History of the Manufacturing Division of Seven Islands
Northern Maine has seen a shift from the predominant softwood economy of the last three decades to hardwood pulp chips, lumber, and value added products. Prior to 1998, no major hardwood lumber mill or chipping facility operated north of Millinocket with the exception of the Houlton Chip Plant. Hardwood logs traditionally went to Canada to be processed. In 1998, Maine Woods Company LLC was started by members of the Pingree Family who desired to manufacture hardwood lumber in Northern Maine, utilizing the hardwood logs harvested from their lands. A state-of-the-art hardwood lumber mill was built in 1999 in Portage, Maine. The goals of establishing the mill were to vertically integrate it with the family’s 800,000 acre timberland ownerships located in the state, as well as to manufacture high quality hardwood lumber.
In the beginning, Maine Woods Company employed approximately 40 employees and produced 40,000 board feet of lumber per shift. Today, the complex employs 65 workers and produces over 80,000 board feet of hardwood lumber per shift. Approximately 60% of the total production is kiln dried to customer specifications and further processed as required by the customer. The current annual lumber production is 15 million board feet on a single shift basis, positioning the mill in the top 10 hardwood lumber mills in the U.S. All lumber is certified sustainable by the Forest Stewardship Council®.
At approximately the same time the mill was built, Georgia Pacific acquired leasing rights and built a hardwood chipping facility on the former Great Northern site in Portage, across from Maine Woods Company. When GP sold their Woodland mill to Domtar and closed their Old Town mill, the company had no need for the Portage Chip Plant and shut it down. In 2006, the Pingree family acquired the facility and integrated it with Maine Woods Company. The pulp chip market for the plant has been diversified to minimize risk associated with the current pulp and paper markets. Today the chip plant produces over 300,000 tons of chips each year.

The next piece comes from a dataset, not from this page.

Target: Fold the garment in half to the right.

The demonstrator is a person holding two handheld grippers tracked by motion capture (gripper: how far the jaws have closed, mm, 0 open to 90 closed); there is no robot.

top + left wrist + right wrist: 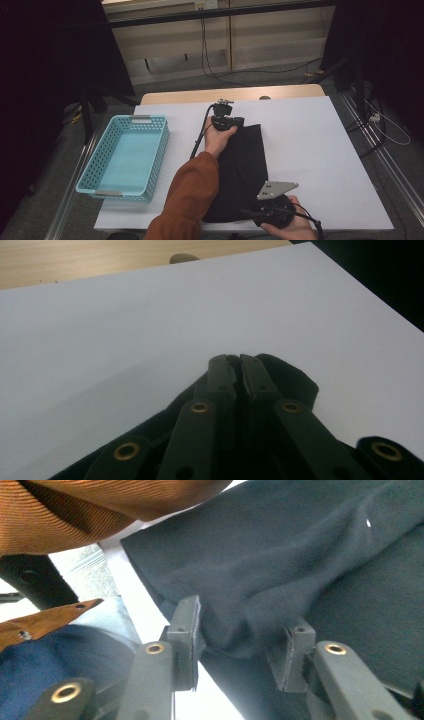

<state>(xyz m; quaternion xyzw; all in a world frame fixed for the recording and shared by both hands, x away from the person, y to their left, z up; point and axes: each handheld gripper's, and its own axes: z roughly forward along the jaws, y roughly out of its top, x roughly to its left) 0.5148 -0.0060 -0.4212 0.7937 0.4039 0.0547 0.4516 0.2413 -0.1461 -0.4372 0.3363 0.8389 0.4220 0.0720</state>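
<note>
The right tongs (280, 212) are partly cut off by the high view's bottom edge, jaws hidden beneath their grey plate. The black cloth's (242, 170) near-left part lies under the orange sleeve (192, 192) (perhaps folded; too dark to tell).

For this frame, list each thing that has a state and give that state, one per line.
black cloth: folded into a long strip, lying flat on the white sheet.
left gripper: shut on the cloth's far end.
right gripper: open, a fold of the cloth's near end between its jaws.
blue basket: upright, empty.
</note>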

MooseWood Millworks is the latest acquisition by Seven Islands, purchased in June 2012 from Kelly Lumber in Ashland, ME. The mill consists of breakdown, moulding, and warehouse buildings, kilns, and a new biomass boiler. MooseWood currently employs 29 workers and produces over 1.5 million square feet of flooring each year. Sales of flooring average over 1.6 million square feet each year. MooseWood helps to further support management initiatives and provide stable hardwood markets for Seven Islands and is highly integrated with MWC, which supplies low grade lumber to MooseWood to produce flooring.
The Portage and Ashland sites are an excellent — and perhaps the only example — of a fully integrated hardwood manufacturing complex in the Northeastern U.S. Drawing from over 5 million acres of timberlands via an off-road network, the mills are well positioned to support the regional hardwood forest, utilizing over 140,000 cords of hardwood per year.